In this scenario, the prompt goes away, but why? Looking at a Fiddler trace of traffic we can see the request for the web ticket fails causing the autodiscover service to fail with a 401 unauthorized. Once we have failed on the autodiscover services, the client does what it’s supposed to do and fails back to SRV records and login is successful. From the client perspective it looks like it’s successful now and not causing the prompt but really we just broke the Lync Autodiscover Services.
So essentially the moral of the story is that there isn’t a clear work around. If you don’t want to have to deal with the GPO deployment you need to have your SIP Domain, Web Services URL and Pool Name all be the same. This ‘fix’ only works if you have a single domain name and a Enterprise Edition pool. If you are a standard edition pool there is no easy work around right now. Thanks again to Tom for first noticing the SRV failover.

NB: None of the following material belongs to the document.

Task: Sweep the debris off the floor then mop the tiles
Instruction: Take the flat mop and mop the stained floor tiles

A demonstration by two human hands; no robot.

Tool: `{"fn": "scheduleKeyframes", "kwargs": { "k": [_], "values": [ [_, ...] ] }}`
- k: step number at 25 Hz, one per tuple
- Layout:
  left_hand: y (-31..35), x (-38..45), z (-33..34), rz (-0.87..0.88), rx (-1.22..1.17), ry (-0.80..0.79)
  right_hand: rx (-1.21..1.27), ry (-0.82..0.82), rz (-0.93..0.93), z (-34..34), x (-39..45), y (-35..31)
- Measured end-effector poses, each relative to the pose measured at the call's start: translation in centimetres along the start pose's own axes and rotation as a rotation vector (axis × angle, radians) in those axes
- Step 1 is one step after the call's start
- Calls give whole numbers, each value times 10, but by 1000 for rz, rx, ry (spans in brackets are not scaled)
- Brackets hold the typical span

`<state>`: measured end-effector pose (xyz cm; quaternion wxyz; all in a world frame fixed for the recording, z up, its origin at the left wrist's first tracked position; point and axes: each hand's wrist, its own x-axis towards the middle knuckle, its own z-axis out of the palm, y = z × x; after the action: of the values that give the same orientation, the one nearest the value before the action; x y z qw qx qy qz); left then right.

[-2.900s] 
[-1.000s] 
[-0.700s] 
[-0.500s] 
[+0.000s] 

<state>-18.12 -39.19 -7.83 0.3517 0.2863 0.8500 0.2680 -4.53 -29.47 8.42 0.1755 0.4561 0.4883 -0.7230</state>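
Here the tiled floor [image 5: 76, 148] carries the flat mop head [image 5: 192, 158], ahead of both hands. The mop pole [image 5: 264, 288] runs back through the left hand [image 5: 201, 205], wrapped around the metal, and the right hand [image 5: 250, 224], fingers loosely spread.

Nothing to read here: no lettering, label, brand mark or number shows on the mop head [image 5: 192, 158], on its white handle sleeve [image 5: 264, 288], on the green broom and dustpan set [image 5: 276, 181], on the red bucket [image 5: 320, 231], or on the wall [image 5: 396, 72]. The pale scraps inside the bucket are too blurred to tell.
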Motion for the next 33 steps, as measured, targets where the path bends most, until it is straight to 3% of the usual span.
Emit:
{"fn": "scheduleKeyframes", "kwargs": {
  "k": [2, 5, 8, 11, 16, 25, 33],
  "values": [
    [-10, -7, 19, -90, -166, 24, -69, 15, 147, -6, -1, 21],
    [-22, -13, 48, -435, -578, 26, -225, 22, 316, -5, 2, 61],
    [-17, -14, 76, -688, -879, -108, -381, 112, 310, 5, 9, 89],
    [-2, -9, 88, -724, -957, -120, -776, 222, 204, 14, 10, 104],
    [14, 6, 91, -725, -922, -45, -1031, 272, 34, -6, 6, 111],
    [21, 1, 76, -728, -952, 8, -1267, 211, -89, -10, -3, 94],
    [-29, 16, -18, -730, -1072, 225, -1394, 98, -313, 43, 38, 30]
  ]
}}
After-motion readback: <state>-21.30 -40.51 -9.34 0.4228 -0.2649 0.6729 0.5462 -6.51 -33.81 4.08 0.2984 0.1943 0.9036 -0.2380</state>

NOTE: It has been suggested to change your internal web services URL on a standard edition pool via PowerShell. Although you can do that, it is NOT SUPPORTED and should never be done in production. You have no clue what else could be broken if you do this.
Hopefully that makes sense why this is happening and how to resolve it’s issue.
UPDATED: CU1 has a few more items returned. The problem still exists of course but want to keep the screenshot accurate.